**Activity:**
Find the lines below that contain the string "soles". Copy each one.

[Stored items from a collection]
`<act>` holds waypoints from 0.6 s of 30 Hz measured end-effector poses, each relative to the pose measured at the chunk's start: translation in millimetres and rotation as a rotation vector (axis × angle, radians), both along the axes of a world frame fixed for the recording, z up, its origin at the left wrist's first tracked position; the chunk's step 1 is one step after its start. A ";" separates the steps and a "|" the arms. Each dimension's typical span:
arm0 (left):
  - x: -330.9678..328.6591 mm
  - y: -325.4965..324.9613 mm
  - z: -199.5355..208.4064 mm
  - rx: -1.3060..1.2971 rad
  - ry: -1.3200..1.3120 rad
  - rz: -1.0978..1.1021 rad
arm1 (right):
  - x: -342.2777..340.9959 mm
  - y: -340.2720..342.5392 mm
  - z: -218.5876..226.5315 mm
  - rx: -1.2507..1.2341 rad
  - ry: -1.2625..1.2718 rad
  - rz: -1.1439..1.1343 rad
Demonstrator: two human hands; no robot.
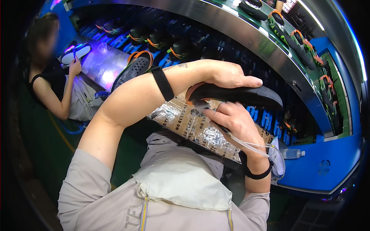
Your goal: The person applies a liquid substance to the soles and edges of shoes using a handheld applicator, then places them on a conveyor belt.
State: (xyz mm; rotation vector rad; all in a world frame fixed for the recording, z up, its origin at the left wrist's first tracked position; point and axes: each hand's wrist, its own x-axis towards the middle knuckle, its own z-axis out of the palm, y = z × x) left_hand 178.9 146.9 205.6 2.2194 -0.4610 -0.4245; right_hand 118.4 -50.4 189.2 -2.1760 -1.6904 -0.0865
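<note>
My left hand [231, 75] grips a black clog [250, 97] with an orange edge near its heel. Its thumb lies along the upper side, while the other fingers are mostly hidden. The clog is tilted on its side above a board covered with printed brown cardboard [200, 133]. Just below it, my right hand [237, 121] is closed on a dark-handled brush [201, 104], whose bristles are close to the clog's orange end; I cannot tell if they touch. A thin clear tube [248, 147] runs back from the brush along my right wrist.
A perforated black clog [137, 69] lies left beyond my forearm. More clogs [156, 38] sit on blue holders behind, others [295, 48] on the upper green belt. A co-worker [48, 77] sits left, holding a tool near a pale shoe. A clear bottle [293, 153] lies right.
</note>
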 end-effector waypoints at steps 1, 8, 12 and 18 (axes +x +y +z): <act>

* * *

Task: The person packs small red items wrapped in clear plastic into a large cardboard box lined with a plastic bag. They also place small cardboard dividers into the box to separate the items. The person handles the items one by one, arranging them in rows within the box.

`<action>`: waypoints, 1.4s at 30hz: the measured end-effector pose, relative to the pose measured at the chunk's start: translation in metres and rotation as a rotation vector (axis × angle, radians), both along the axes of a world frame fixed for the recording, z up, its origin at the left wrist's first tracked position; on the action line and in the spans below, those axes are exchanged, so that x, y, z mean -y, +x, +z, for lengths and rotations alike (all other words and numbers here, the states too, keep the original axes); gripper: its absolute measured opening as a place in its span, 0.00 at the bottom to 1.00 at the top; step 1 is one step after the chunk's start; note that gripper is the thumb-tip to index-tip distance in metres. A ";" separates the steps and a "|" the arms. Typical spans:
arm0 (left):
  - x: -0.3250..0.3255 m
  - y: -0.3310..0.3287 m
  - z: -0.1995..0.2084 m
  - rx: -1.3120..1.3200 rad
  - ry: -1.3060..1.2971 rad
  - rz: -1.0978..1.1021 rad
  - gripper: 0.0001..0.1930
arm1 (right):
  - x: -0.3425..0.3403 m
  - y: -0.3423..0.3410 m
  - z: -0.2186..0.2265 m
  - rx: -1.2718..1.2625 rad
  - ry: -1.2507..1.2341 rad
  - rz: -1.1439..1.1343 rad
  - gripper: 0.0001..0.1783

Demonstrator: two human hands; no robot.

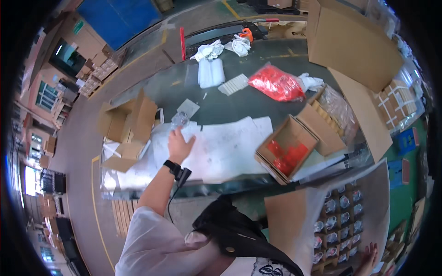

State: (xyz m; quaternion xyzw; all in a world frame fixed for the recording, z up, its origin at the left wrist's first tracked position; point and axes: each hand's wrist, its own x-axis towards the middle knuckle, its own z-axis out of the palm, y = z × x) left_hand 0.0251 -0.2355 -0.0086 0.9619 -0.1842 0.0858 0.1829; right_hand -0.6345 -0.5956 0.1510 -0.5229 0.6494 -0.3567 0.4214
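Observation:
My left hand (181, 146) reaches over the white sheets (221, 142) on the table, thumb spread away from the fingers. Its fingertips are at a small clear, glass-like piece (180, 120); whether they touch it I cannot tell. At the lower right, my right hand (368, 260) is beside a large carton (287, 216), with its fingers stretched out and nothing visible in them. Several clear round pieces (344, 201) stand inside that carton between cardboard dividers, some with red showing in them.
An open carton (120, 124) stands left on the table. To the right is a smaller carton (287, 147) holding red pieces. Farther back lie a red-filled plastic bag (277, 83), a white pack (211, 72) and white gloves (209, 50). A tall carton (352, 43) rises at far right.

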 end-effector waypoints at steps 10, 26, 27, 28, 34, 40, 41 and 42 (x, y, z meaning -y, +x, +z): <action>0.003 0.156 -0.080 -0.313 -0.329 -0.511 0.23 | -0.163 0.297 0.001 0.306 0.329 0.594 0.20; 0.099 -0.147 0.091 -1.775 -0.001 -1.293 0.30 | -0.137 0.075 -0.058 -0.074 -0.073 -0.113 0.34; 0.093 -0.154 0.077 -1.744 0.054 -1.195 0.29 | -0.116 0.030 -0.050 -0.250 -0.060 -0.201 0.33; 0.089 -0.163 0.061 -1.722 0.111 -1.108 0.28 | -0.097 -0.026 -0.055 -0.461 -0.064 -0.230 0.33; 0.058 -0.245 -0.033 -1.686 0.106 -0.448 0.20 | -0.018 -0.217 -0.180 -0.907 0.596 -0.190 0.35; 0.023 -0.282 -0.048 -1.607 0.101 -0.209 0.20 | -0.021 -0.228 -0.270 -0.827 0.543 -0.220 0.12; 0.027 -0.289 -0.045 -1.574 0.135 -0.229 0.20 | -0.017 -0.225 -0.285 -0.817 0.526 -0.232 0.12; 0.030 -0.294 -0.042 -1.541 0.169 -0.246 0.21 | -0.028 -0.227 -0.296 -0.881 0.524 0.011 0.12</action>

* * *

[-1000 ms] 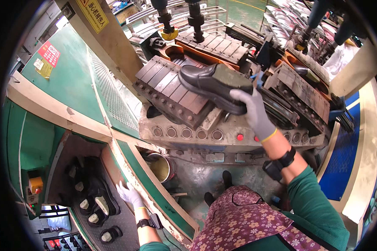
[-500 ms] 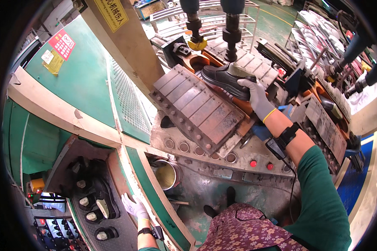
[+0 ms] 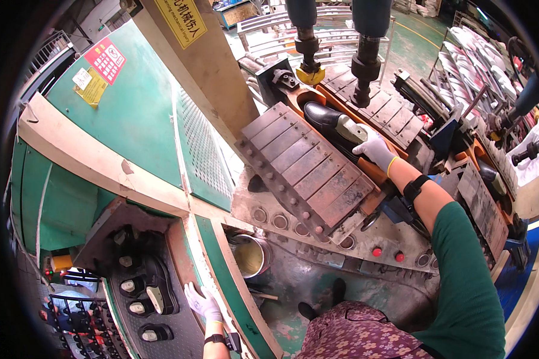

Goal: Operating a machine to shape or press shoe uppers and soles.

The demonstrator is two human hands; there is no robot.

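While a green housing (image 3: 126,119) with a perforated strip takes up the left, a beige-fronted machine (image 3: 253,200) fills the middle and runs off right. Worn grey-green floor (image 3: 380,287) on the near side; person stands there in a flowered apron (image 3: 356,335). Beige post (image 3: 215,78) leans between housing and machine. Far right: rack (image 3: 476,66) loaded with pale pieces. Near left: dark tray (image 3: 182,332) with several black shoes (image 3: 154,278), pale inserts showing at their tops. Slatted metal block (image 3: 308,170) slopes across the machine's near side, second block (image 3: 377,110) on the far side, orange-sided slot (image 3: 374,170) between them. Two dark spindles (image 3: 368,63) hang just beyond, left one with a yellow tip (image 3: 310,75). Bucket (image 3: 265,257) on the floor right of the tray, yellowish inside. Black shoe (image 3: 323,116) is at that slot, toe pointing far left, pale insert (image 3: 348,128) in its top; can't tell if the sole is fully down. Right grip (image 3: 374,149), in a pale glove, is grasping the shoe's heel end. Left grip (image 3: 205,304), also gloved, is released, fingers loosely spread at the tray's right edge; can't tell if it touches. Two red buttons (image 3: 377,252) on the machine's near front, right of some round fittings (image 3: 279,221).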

**Result of this task:**
Your goal: The person applies a liquid substance to the soles and edges of shoes using a handheld applicator, then places them on a conveyor belt.
Goal: Operating a machine to shape or press shoe uppers and soles.

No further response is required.